• [Exercise description] Omit the pictures and return exactly the stretch of the material below from the line with "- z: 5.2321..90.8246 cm" through the line with "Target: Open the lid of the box".

======

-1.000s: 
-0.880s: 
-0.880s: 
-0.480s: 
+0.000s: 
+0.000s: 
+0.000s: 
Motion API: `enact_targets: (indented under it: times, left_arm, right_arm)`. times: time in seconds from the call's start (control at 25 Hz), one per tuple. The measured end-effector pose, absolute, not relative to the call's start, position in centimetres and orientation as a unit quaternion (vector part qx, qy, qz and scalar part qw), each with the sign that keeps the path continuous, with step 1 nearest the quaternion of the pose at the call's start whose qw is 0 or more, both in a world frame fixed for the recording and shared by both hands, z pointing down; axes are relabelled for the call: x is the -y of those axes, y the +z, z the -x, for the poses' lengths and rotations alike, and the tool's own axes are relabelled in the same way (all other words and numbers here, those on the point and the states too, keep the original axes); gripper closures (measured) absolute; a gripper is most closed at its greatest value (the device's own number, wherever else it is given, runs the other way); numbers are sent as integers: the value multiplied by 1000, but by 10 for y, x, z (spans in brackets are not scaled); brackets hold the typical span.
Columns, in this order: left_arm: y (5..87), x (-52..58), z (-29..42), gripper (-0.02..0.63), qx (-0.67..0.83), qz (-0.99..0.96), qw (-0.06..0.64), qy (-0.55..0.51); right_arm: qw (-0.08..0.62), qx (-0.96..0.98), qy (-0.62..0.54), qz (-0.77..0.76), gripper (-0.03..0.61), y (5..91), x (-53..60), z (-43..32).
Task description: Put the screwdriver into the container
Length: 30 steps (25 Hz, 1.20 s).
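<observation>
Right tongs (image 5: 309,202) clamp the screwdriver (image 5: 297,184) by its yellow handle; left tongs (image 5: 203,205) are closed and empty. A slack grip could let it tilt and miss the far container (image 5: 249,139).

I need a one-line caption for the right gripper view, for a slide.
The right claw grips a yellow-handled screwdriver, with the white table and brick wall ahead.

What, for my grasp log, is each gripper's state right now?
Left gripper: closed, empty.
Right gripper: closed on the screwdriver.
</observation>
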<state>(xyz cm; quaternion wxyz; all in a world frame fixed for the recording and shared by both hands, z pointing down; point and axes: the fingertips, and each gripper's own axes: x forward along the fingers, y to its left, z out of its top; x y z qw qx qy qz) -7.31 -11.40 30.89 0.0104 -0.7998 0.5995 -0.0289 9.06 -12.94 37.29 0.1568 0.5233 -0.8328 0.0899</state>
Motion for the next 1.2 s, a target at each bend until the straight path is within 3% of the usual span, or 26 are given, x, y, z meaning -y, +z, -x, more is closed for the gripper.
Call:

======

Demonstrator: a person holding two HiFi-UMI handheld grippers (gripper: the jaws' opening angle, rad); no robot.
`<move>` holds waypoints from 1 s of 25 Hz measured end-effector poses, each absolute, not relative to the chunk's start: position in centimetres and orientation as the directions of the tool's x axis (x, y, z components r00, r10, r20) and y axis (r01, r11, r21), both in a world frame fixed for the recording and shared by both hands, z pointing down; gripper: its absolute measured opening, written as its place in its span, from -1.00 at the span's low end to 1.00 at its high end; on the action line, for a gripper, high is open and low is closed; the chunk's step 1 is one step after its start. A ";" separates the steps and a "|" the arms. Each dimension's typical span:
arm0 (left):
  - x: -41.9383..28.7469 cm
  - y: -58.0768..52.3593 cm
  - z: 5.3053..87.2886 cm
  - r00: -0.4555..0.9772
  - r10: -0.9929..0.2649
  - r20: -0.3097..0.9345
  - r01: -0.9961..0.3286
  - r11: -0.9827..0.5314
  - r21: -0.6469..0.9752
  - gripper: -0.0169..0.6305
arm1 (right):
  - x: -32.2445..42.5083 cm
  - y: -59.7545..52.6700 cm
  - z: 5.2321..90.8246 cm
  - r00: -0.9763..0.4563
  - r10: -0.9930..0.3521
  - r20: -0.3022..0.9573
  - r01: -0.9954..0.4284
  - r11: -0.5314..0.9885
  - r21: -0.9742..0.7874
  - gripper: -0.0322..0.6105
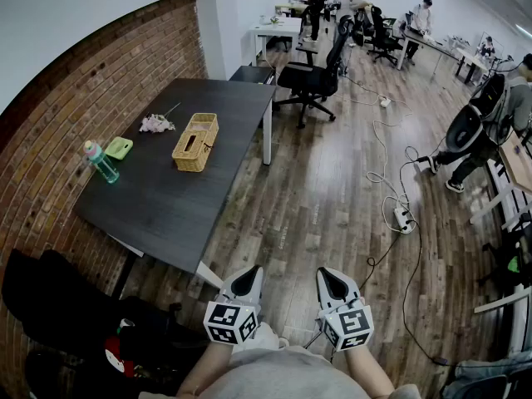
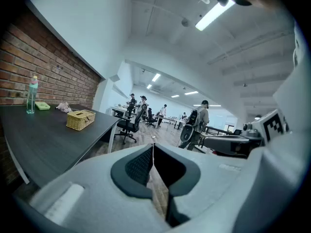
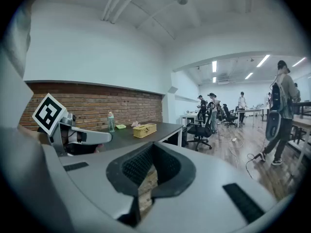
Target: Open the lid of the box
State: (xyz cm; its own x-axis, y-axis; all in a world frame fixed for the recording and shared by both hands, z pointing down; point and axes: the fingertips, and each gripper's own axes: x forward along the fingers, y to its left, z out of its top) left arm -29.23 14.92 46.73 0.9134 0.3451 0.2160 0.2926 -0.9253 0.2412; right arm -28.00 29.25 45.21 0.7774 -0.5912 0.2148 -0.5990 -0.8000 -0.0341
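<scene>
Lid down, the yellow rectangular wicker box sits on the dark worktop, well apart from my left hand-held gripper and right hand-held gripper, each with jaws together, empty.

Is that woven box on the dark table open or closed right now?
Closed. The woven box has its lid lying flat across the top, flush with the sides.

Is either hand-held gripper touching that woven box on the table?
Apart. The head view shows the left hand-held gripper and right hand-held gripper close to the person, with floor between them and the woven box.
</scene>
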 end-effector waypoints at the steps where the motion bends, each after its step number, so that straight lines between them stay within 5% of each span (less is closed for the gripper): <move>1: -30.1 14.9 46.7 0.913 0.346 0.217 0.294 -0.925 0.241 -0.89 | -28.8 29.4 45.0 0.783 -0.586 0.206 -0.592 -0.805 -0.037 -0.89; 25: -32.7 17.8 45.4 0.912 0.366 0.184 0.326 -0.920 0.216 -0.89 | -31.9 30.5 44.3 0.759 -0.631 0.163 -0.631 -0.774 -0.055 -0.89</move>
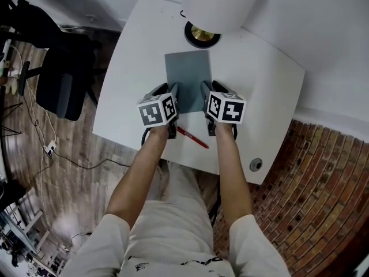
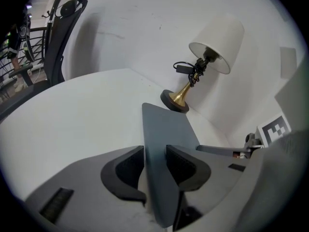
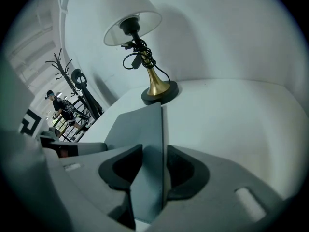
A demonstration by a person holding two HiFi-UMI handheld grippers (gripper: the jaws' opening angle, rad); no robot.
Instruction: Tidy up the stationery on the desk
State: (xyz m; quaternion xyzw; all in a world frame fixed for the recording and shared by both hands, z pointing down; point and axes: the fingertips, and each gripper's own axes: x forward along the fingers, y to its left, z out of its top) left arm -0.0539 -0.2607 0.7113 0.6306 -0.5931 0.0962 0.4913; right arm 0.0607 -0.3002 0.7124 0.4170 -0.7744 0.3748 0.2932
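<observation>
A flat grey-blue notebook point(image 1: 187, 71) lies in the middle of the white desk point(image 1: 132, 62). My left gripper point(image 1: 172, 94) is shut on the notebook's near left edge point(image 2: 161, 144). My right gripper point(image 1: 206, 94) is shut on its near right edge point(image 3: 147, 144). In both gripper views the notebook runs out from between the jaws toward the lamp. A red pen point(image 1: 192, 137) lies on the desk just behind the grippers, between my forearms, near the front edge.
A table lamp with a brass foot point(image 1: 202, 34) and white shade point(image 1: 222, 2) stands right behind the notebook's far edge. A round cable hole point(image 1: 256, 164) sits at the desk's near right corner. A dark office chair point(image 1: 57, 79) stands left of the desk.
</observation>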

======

• [Task solution]
  - z: 5.2321..90.8246 cm
  - r00: -0.9763..0.4563
  - r10: -0.9930..0.3521
  - r20: -0.3022..0.9573
  - r01: -0.9954..0.4284
  - r11: -0.5314..0.9885
  - r21: -0.9742..0.7874
  - gripper: -0.0322..0.6105
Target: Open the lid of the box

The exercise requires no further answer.